Highlights from The First Asian Modern & Contemporary Art Sale
Fine art auctioneers, Bonhams, will hold two modern and contemporary art auctions in Hong Kong this fall – Modern and Contemporary Art on 3rd October, and Prints, Photographs and Works on Paper on 14th November.
The Modern and Contemporary Art sale, in particular, will consist of some 88 pieces that collectively trace the development of Asian modern and contemporary art, and encourage a comprehensive reassessment of Asian art traditions in the context of a globalised discussion on modernism and its legacy.
According to Magnus Renfrew, Deputy Chairman, Asia and Director of Fine Arts, the sale puts as much emphasis on quality as quantity, and the auction will be showcased in a curatorial format to put the spotlight on artists whose works have delivered strong and consistent results in the auction market, and also works of up-and-coming artists.
Yun Gee (Zhu Yuanzhi, 1906-1963)
Lady in Pink Hat, circa 1920; s oil on paper board HK$400,000-600,000
It is no secret that Asian art as a whole has undergone major developments in the last century, and the development of Asian modern and contemporary art, in particular, is even more recent, with roots extending only to the beginning of the 20th century. A lot of the art has also been heavily influenced by Western representations of art and Western notions of beauty.

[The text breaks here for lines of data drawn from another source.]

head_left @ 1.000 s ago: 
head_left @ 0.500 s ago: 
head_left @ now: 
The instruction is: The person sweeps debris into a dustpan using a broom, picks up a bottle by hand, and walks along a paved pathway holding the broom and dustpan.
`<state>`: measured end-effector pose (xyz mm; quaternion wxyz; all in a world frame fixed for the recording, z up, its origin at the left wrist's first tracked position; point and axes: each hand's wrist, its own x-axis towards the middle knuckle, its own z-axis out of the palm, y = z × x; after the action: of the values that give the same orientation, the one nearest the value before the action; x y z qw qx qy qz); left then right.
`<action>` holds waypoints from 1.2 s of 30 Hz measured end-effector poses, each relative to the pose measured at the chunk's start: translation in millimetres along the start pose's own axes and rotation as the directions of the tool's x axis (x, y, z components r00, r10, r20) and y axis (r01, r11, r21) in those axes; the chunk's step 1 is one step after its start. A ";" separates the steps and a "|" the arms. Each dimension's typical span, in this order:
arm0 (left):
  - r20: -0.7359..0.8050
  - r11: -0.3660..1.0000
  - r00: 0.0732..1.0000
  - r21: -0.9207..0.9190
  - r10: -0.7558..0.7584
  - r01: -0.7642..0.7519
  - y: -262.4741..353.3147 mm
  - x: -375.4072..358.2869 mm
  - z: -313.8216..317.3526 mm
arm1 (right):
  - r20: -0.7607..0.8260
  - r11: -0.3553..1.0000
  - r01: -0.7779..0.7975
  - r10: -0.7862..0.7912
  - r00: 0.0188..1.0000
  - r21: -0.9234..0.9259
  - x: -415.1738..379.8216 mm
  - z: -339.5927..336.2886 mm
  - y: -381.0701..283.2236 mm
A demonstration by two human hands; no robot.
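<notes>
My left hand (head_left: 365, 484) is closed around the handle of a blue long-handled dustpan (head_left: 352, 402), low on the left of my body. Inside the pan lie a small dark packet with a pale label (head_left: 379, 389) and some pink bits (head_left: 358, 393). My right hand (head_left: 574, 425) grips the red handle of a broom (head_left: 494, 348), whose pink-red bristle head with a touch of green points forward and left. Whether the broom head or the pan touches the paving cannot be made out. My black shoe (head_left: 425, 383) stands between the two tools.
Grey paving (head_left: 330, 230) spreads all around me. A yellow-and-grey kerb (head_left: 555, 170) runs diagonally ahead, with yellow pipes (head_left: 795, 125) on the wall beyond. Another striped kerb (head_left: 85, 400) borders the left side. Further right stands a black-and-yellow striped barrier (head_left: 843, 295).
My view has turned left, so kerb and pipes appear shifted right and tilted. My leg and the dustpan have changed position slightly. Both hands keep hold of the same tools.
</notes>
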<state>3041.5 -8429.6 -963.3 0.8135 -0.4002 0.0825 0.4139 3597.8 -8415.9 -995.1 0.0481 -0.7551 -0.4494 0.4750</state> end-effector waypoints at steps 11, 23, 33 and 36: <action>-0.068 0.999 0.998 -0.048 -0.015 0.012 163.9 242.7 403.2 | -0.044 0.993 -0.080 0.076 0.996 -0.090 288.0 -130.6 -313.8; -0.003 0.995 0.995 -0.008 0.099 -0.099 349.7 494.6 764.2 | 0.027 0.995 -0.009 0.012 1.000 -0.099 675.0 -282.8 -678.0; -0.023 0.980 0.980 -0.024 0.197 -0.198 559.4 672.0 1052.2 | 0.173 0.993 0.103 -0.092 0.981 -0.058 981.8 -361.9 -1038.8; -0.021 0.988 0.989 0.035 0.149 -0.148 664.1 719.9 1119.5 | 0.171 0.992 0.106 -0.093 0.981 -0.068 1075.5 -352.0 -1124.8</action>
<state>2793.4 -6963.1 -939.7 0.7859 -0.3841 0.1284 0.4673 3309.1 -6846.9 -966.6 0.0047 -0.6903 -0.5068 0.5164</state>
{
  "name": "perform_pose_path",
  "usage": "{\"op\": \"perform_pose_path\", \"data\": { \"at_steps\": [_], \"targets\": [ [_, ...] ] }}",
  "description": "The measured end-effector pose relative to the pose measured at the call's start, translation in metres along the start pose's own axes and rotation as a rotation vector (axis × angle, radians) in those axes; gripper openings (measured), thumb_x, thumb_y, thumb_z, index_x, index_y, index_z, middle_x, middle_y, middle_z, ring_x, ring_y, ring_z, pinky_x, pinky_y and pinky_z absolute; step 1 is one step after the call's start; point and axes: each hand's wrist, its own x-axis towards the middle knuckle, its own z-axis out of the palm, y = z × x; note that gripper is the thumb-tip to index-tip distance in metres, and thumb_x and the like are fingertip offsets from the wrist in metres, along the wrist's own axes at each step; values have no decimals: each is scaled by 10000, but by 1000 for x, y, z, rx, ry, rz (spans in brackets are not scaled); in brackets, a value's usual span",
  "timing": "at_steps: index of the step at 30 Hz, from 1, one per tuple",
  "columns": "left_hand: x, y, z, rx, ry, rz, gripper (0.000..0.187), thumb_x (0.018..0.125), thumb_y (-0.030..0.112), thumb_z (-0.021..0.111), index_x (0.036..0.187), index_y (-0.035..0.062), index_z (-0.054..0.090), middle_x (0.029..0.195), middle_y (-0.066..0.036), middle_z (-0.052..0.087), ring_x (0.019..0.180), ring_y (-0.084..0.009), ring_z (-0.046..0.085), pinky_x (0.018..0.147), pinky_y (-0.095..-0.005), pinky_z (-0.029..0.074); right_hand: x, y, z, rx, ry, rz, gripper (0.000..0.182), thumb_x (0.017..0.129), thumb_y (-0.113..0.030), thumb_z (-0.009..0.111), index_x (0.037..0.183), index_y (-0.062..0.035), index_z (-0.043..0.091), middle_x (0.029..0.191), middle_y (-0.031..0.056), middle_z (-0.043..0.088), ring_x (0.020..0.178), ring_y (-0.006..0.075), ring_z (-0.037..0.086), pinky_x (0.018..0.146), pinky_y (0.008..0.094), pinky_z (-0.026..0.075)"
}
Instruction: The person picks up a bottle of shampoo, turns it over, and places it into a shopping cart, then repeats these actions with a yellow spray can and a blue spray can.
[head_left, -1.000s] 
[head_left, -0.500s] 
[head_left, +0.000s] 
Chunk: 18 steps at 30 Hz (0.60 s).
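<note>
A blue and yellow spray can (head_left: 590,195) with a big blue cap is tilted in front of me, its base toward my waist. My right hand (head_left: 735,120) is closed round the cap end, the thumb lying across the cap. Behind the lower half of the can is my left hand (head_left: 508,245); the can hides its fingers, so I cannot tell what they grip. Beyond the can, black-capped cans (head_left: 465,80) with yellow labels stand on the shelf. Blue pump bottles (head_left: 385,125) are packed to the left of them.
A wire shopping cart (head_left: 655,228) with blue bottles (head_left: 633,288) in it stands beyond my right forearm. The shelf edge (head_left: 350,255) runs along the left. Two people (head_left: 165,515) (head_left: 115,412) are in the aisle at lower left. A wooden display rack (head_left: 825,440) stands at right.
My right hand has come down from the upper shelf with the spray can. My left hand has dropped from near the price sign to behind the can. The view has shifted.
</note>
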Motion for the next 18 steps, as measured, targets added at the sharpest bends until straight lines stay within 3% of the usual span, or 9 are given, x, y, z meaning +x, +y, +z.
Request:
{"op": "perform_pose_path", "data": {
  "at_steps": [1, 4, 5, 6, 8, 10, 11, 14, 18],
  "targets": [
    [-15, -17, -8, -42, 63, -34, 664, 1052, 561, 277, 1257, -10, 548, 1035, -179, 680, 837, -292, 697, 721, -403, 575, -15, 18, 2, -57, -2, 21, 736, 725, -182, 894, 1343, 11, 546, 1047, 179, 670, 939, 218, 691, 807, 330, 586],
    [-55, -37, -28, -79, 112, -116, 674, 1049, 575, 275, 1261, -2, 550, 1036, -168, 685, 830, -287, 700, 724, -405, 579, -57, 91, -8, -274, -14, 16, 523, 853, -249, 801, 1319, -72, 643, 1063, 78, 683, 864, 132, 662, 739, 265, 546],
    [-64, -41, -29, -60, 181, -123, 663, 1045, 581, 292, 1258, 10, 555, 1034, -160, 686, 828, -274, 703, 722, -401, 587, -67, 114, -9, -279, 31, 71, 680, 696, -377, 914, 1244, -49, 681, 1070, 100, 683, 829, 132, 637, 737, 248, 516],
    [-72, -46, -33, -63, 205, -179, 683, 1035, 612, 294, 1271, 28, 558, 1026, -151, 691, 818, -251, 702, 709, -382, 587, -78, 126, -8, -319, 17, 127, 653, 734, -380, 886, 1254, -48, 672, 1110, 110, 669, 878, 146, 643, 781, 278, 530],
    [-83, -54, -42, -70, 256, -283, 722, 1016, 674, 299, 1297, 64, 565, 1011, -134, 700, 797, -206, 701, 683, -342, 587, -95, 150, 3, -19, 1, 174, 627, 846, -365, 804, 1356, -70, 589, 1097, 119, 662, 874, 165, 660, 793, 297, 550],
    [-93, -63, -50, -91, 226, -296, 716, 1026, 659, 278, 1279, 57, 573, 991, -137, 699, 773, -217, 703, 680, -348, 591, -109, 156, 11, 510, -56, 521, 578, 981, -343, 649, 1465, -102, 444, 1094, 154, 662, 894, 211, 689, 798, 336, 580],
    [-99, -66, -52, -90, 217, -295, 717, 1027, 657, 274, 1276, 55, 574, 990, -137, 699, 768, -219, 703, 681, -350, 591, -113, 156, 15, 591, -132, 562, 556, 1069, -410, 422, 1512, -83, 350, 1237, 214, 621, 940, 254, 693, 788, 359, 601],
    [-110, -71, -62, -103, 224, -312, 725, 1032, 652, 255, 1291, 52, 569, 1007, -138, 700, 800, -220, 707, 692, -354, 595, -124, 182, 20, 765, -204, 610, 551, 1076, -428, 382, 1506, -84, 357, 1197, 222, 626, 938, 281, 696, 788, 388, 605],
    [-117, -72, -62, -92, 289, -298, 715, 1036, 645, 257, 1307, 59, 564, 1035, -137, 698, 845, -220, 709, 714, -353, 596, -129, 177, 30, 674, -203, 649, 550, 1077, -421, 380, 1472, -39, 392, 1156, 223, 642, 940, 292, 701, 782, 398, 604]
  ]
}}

Unlike artists of yore, who have restricted access to the world, contemporary Asian artists today are researching, referencing, creating and proliferating in a highly cross-cultural and international context. And as a result, the Westernization of traditional art forms and the development of art from its classicist to abstract days can be almost considered a natural progression.
Terence Teo Chin Keong, curator and owner of art gallery Cape of Good Hope at Hill Street, says that a lot of art from Singapore, for instance, now invariably blends influences from the East and the West, given the easy access these days to art of all styles and from regions. “Interacting with artists from other countries over a period of time and paying attention to their techniques and what they do, are factors that have contributed to the growths of the artists,” he adds.
Yayoi Kusama (b. 1929)
Oil No. 19 , 1997 ; oil on canvas
Currently, the auction market focuses on two major trends: artists whose works are competing in the international art arena, and artists whose works who are contributing to dialogue on the re-assessment of Asian art history.
“With boundaries between countries and continents slowly disappearing in the era of globalisation and the internet age, collectors have to keep track of an international market brimming with myriad perspectives”, adds Renfrew.
Highlights of the sale from Singapore artists include:
Cai Guo-Qiang (born in 1957)
Escalator: Explosion for Pompidou, 2003; fireworks, paper
Cheong Soo Pieng (Zhong Sibin, 1917-1983)
Silence, 1966; oil on canvas
Cheong Soo Pieng was one of Singapore’s pioneer artists and a leading figure of the Nanyang Style, a style which was not so much rooted in the application of a new technique so much as a blending of multiple stylistic elements. Evocative of hanging scrolls, in “Silence”, oil is used like an ink wash to create a soft atmospheric abstract effect of air and water, a backdrop of paint punctuated by the sparse back calligraphic strokes of kampung huts.
Kim Lim (1936-1997)
Untitled Relief, 1983; Portland stone
Taking abstraction further and sculpting stone to create a sense of lightness is the late Singapore-born British sculptor Kim Lim whose work “Untitled Relief” can reference either the past, present or future. Kim Lim’s works can be found in the collections The Tate Gallery London and The National Museum of Art Singapore.
Jane Lee (Li Lingxuan, born 1963)
Untitled, 2013; acrylic paint and heavy gel on canvas
Singaporean contemporary artist Jane Lee pushes the boundaries of technique, medium and subject. In “Untitled”, one sees abstract forms and blossoming flowers emanating as they form. In this work, she had applied strips of paint on glass, and when this had dried, peeled it off by rolling it, and subsequently cut and formed them into miniature columns and rosettes on a flat surface. Jane’s work is represented by Sundaram Tagore Gallery in Hong Kong, New York and Singapore.